- Supreme Court of the United States

Argued March 21, 1984 Reargued October 3, 1984 Decided June 26, 1985
- Full case name: Dun and Bradtreet, Inc. v. Greenmoss Builders, Inc.
- Citations: 472 U.S. 749 (more) 105 S.Ct. 2939; 86 L. Ed. 2d 593; 53 U.S.L.W. 4866; 11 Media L. Rep. 2417

Case history
- Prior: 461 A.2d 414 (Vt. 1983), cert. granted, 464 U.S. 959 (1983).

Holding
- A credit reporting agency can be held civilly liable for ordinary and punitive damages for publishing false assertions about the bankruptcy of a business which is not a public figure.

Court membership
- Chief Justice Warren E. Burger Associate Justices William J. Brennan Jr. · Byron White Thurgood Marshall · Harry Blackmun Lewis F. Powell Jr. · William Rehnquist John P. Stevens · Sandra Day O'Connor

Case opinions
- Plurality: Powell, joined by Rehnquist, O'Connor
- Concurrence: Burger
- Concurrence: White
- Dissent: Brennan, joined by Marshall, Blackmun, Stevens

Laws applied
- U.S. Const., amend. I

= Dun & Bradstreet, Inc. v. Greenmoss Builders, Inc. =

Dun & Bradstreet, Inc. v.
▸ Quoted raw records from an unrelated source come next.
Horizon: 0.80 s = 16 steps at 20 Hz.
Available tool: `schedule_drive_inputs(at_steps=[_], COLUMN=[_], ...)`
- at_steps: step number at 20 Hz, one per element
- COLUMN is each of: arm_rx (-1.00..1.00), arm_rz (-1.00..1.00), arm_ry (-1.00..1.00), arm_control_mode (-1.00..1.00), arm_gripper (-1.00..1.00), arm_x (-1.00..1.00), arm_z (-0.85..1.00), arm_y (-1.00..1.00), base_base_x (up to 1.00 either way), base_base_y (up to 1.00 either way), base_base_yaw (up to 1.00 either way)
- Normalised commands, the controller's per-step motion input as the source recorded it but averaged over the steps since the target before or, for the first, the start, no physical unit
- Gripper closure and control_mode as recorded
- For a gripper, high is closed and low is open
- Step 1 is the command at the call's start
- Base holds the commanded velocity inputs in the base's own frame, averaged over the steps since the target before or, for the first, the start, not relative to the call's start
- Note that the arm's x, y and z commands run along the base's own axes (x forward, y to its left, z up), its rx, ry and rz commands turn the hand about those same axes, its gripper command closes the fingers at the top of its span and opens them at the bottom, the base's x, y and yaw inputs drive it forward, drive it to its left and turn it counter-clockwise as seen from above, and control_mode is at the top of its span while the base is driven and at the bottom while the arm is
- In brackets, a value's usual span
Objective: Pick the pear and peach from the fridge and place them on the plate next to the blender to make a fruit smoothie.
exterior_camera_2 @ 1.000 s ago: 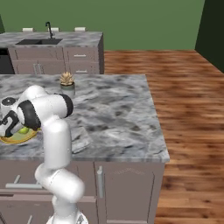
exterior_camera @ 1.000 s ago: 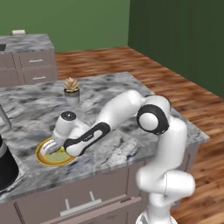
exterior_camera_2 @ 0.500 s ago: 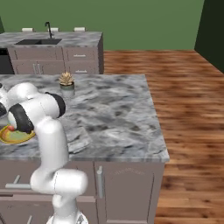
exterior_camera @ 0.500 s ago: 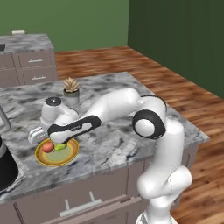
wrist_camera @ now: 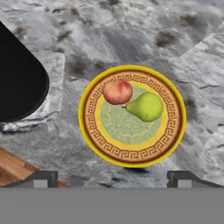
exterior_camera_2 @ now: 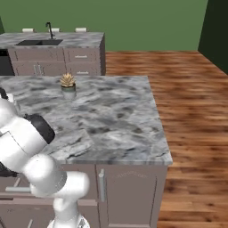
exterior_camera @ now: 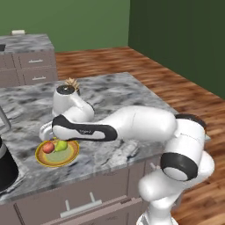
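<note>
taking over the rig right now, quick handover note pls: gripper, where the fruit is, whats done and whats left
Gripper: open, nothing between the fingertips, above the plate looking down on it.
Pear and peach: both lying on the plate, side by side, close enough that I cannot tell if they touch.
Plate: on the grey marble counter, beside the blender's black base.
Done: both fruits are on the plate next to the blender.
Left: judging by this, nothing to carry; probably just clear the arm away from the plate.
</note>
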Motion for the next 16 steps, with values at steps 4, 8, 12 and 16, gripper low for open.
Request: schedule_drive_inputs(at_steps=[4, 8, 12, 16], arm_rx=[0.05, 0.10, 0.16, 0.24], arm_rz=[0.00, 0.00, 0.00, -0.01], arm_ry=[-0.15, -0.11, -0.10, -0.14], arm_control_mode=[-1.00, -1.00, -1.00, -1.00], arm_gripper=[-1.00, -1.00, -1.00, -1.00], arm_x=[-1.00, -1.00, -1.00, -0.83], arm_z=[0.00, 0.00, 0.16, 0.37], arm_y=[-1.00, -1.00, -1.00, -1.00], base_base_x=[0.00, 0.00, 0.00, 0.00], base_base_y=[0.00, 0.00, 0.00, 0.00], base_base_yaw=[0.00, 0.00, 0.00, 0.00])
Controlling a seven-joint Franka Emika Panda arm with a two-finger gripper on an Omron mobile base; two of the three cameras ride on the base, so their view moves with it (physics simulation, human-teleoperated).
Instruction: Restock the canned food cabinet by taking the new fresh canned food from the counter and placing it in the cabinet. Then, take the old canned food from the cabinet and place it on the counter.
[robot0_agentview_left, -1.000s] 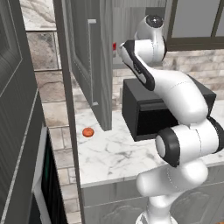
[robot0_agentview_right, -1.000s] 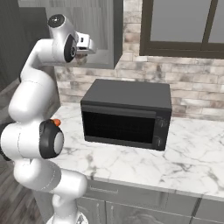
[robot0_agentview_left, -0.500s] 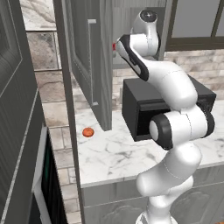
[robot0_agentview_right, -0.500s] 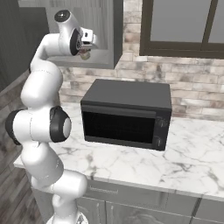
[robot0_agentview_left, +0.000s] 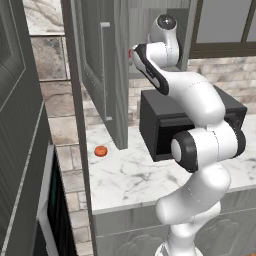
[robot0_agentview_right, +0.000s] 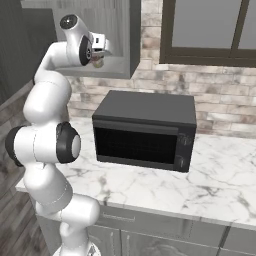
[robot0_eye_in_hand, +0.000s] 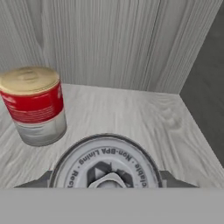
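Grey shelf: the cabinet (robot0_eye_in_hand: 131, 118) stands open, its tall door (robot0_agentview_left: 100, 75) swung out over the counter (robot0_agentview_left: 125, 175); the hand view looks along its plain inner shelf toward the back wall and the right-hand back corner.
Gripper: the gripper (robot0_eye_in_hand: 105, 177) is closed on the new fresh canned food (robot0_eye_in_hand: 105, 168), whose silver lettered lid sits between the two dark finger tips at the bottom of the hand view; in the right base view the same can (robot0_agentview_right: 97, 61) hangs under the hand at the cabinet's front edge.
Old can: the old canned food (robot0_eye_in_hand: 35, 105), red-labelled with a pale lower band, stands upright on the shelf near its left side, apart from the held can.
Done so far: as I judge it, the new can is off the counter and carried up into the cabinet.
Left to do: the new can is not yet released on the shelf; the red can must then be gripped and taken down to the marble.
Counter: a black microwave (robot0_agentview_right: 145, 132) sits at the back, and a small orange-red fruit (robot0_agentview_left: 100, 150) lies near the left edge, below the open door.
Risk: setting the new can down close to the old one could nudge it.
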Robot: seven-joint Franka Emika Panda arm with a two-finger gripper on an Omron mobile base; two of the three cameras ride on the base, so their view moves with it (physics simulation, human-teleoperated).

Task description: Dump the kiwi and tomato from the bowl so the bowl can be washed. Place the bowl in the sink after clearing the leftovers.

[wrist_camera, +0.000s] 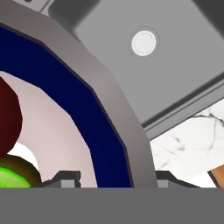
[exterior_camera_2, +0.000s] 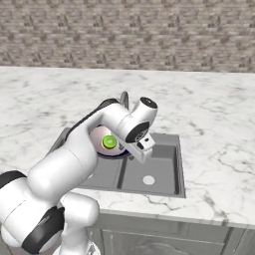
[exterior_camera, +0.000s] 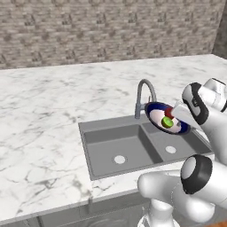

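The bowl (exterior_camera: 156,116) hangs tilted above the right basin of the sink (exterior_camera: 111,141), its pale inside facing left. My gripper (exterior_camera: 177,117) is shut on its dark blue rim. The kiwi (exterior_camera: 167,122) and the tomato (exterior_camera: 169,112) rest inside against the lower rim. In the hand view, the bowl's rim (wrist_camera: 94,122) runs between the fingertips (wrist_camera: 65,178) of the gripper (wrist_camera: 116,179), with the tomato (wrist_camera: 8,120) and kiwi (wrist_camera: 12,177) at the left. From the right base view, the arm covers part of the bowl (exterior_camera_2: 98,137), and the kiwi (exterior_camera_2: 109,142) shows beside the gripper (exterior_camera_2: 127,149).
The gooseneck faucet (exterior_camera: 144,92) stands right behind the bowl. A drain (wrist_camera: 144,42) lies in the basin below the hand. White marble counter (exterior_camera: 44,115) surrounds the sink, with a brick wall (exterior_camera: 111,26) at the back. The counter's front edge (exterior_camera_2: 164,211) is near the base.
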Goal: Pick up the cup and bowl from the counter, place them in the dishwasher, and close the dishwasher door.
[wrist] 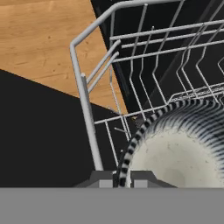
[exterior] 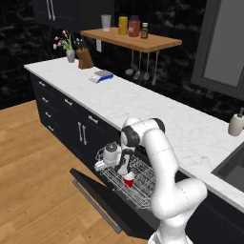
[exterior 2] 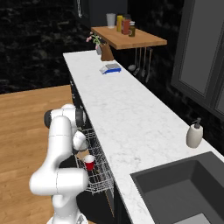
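Left base view: the white arm bends down over the pulled-out wire rack (exterior: pixel 136 183) of the dishwasher, above the lowered dishwasher door (exterior: pixel 102 198). The gripper (exterior: pixel 122 170) hangs inside the rack, just beside the red cup (exterior: pixel 128 181), which stands upright on the wires. The counter (exterior: pixel 143 102) behind carries neither cup nor bowl.

Right base view: the cup (exterior 2: pixel 89 162) stands in the rack (exterior 2: pixel 97 168) below the counter (exterior 2: pixel 131 118) edge. The arm's elbow hides most of the hand, so the bowl cannot be made out from this side.

Hand view: the two dark fingertips (wrist: pixel 107 180) stand narrow, pinching the striped rim of the grey bowl (wrist: pixel 179 153) between them. The bowl sits low in the rack (wrist: pixel 87 105), close to its corner post. Whether the bowl already rests on the wires cannot be told.

Risk, as a judgement: if the rim is let go while the bowl hangs tilted, it may tip or slide against the wires. A retreat that drags the rim could knock the nearby cup over. The door is yet to be closed.
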Motion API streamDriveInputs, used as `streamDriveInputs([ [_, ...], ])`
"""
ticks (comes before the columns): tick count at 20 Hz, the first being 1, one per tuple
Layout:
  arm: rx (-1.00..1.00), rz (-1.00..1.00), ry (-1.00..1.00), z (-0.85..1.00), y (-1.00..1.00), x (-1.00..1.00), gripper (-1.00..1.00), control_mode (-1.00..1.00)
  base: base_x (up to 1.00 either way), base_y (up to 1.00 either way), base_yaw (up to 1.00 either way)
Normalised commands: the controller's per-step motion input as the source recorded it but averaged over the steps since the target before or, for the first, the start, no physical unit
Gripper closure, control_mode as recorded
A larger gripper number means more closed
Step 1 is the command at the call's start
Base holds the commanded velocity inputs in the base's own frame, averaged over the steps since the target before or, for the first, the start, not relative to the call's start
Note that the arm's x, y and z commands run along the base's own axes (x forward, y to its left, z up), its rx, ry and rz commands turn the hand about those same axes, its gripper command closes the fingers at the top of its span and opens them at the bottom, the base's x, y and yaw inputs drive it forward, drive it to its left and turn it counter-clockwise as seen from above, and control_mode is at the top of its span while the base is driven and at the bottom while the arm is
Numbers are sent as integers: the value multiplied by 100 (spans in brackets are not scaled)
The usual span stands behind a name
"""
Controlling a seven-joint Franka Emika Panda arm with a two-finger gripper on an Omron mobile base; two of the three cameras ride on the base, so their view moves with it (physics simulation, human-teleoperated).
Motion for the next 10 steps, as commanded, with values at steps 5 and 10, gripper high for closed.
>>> streamDriveInputs([
  [5, -2, 0, -10, 0, 16, 0, -100, -100, 0, 0, 0],
  [10, 0, -1, -8, 24, 22, -12, -100, -100, 0, 0, 0],
])
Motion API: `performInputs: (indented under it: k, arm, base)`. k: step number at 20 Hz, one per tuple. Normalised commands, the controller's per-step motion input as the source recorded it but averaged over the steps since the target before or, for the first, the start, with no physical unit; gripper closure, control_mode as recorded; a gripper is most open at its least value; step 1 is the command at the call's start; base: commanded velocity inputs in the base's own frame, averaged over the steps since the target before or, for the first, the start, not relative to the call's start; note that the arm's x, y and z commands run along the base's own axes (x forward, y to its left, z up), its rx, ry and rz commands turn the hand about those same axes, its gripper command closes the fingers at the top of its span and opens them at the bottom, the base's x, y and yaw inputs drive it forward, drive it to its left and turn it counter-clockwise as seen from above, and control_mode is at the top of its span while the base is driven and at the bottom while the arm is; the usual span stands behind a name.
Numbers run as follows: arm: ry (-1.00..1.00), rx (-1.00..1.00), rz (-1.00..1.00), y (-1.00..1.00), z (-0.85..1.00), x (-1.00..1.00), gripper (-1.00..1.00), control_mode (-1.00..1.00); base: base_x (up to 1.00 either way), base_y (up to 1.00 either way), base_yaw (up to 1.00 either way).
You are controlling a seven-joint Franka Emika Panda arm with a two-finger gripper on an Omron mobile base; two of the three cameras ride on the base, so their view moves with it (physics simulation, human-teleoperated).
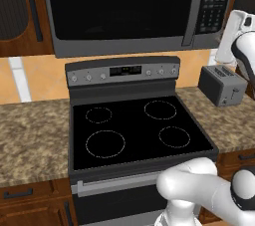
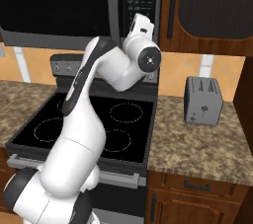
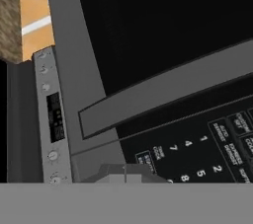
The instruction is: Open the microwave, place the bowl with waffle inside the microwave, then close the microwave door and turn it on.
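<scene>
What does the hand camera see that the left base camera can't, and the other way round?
Hand view alone: the keypad's digits close enough to read, rolled sideways beside the door handle. Left base view alone: the four burner rings, the toaster, the granite counter and the wooden cabinets. Shared: the shut microwave door, its handle, the button panel and the stove's knob strip.

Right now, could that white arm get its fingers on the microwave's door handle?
Probably yes. The hand is raised right at the microwave, and the hand view looks closely at the bar handle beside the button panel, with nothing between them.
</scene>
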Motion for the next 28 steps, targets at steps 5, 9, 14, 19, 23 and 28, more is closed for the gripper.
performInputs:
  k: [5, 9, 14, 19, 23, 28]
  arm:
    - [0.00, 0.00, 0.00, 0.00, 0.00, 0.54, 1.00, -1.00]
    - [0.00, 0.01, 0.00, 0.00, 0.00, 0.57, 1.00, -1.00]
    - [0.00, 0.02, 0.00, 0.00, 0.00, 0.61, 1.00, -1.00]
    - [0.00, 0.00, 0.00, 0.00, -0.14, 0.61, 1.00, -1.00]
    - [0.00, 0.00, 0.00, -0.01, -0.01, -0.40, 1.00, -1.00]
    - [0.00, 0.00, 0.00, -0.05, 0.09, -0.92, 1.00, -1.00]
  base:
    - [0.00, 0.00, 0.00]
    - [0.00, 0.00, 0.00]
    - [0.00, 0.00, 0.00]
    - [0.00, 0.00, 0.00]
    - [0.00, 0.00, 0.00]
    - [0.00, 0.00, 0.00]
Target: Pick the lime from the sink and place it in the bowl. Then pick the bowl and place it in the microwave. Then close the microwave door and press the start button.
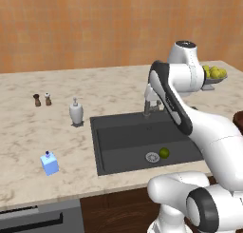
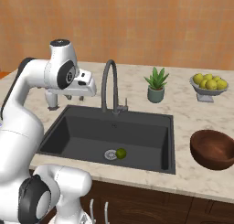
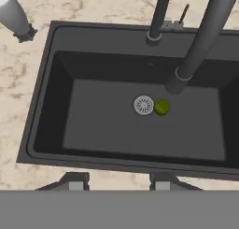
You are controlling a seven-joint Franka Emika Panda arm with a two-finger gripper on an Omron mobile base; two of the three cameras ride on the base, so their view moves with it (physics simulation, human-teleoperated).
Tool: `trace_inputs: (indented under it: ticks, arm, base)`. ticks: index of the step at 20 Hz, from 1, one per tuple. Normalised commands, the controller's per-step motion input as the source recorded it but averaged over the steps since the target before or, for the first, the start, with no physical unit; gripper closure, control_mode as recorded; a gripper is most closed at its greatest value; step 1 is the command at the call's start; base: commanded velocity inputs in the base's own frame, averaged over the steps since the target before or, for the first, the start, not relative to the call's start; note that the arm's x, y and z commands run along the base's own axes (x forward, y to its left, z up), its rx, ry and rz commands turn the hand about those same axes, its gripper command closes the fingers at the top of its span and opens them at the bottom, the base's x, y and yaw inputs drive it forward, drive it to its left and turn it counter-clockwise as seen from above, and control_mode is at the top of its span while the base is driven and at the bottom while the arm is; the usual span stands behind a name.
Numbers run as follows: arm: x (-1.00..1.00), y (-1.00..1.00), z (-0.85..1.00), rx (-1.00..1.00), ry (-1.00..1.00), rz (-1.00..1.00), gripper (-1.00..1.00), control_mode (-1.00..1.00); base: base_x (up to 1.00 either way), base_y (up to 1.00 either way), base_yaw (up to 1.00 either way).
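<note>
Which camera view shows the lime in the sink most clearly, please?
The hand view shows the lime best: it looks straight down into the sink, with the lime beside the drain, unobstructed. The two base views show it smaller, from a slant, at the same spot.

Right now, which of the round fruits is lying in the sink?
The small green lime, on the sink floor beside the silver drain; the yellow lemons sit in the grey dish.

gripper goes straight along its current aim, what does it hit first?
Most likely the sink floor, short of the lime. The gripper points down into the basin near its front; the faucet stands off to one side. Depth is unclear.
</note>
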Motion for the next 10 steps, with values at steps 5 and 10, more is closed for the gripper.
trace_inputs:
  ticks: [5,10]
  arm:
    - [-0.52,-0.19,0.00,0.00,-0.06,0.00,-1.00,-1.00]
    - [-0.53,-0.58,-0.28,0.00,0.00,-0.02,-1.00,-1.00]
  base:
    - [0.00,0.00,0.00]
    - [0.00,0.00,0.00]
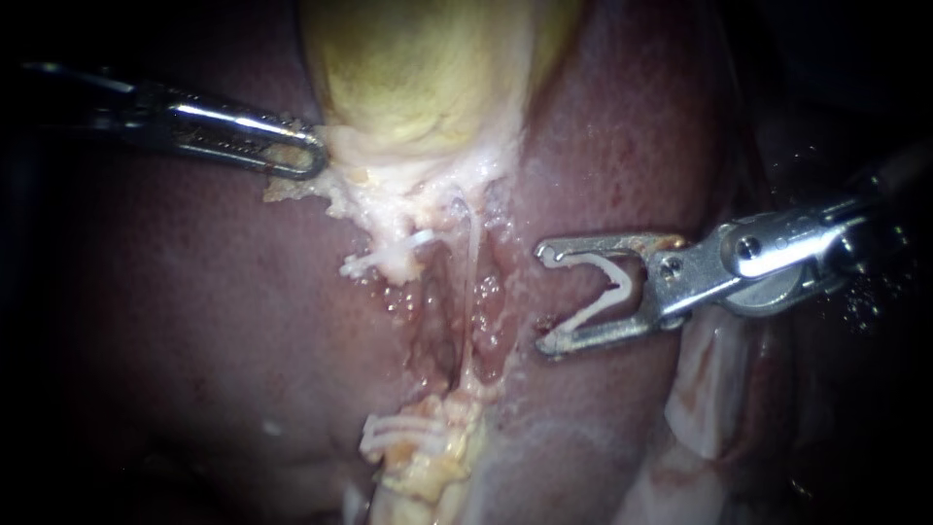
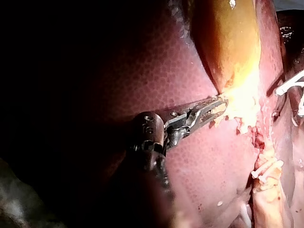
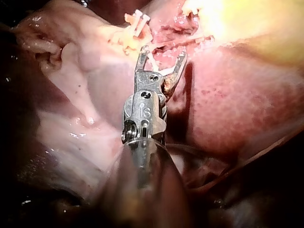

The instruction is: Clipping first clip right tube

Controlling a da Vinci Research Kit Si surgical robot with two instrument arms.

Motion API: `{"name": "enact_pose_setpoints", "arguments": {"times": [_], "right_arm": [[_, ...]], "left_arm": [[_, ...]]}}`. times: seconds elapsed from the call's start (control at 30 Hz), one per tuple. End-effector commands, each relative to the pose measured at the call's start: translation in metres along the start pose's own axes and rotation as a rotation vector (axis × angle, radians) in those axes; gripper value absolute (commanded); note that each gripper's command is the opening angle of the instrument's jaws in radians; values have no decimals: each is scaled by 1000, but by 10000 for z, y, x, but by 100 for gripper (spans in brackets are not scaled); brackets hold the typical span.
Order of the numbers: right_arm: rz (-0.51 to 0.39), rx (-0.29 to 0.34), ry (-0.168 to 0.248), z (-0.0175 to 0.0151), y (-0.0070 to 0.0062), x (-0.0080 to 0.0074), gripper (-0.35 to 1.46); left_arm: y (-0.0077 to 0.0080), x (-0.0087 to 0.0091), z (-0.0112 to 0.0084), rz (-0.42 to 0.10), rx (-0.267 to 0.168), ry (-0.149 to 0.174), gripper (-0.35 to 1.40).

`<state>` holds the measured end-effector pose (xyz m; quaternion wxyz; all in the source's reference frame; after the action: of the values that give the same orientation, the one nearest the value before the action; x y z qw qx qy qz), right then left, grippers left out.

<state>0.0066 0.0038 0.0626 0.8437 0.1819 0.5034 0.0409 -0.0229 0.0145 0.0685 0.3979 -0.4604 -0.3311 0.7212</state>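
In the endoscope view, the left tool (image 1: 313, 156) pinches the pale lower edge of the gallbladder (image 1: 428, 78). The right tool (image 1: 544, 299) holds an open white clip (image 1: 607, 297) in wide jaws, just beside the thin right tube (image 1: 473, 272) and apart from it. The left wrist view shows that pinch from close by. In the right wrist view, the clip sits between the spread jaws.

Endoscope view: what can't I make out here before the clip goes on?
Endoscope view: the thin tube runs down into pale tissue; lower end lost.
Left wrist view: glare hides whether the left instrument holds the gallbladder.
Right wrist view: the right instrument and its clip overlap the tube; gap unclear.
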Motion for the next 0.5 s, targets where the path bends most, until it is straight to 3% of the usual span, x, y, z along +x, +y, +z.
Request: {"name": "enact_pose_setpoints", "arguments": {"times": [0.03,0.27,0.5], "right_arm": [[0,-1,0,0,0,0,50],[0,2,1,1,-1,0,50],[-1,18,3,11,-1,-1,50]], "left_arm": [[1,1,-3,-1,-2,-1,-35],[31,22,-42,-24,-2,-1,-35],[46,29,-47,-14,-4,10,-35]]}}
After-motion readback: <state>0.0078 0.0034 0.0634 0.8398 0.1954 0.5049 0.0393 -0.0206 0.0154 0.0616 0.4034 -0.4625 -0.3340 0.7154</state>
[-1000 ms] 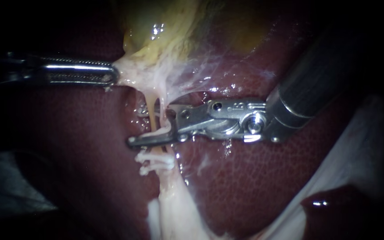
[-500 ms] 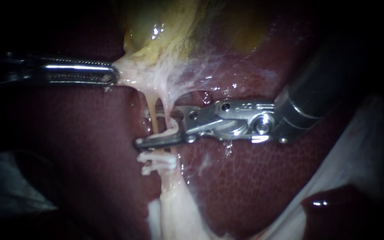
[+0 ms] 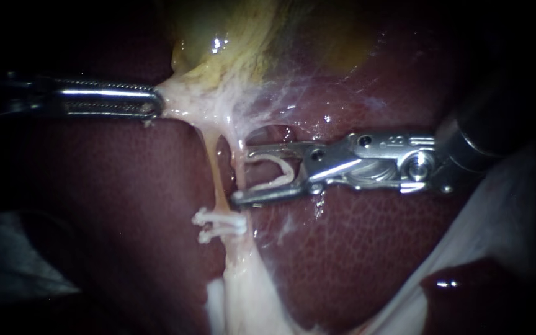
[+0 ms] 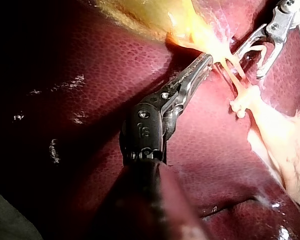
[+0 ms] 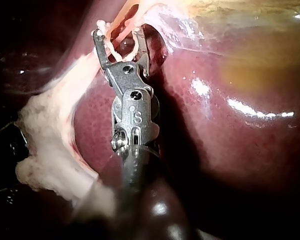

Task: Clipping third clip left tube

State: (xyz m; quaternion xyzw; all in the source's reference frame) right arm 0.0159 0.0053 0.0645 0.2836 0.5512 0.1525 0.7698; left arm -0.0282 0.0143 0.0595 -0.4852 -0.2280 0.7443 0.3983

Greenmoss Builders, Inc., 472 U.S. 749 (1985), was a Supreme Court case which held that a credit reporting agency could be liable in defamation if it carelessly relayed (i.e. published) false information that a business had declared bankruptcy when in fact it had not.

==Facts==
Dun & Bradstreet, a credit rating agency, sent a report to five subscribers indicating that Greenmoss Builders, a construction contractor, had filed a voluntary petition for bankruptcy. The report was false and grossly misrepresented the contractor's financial health. Thereafter, Dun & Bradstreet issued a corrective notice, but the contractor had already been harmed.

==Procedural history==
The contractor brought a defamation action in Vermont state court, alleging that the false report had injured its reputation and seeking damages. After trial, the judge submitted the case to the jury without specific instructions as to the level of fault (negligence, actual malice, or strict liability) the jury was required to find before awarding damages against Dun & Bradstreet for defamation. The jury returned a verdict against Dun & Bradstreet in the contractor's favor and awarded both compensatory and punitive damages. Dun & Bradstreet, however, moved for a new trial, and the trial court granted the motion. The Vermont Supreme Court reversed the grant of the motion, holding that the First Amendment allowed an award of damages against a nonmedia defendant such as Dun & Bradstreet, even without a showing of special fault.

==Result==
The United States Supreme Court affirmed the Vermont Supreme Court's judgment. The court balanced the state's interest in protecting and compensating private individuals for injury to their reputation against the First Amendment right to free speech. The court found that First Amendment interests were less controlling in matters of a purely private concern than matters which are a public interest. The Supreme Court did not overturn Vermont state law allowing awards of presumed and punitive damages absent a showing of "actual malice".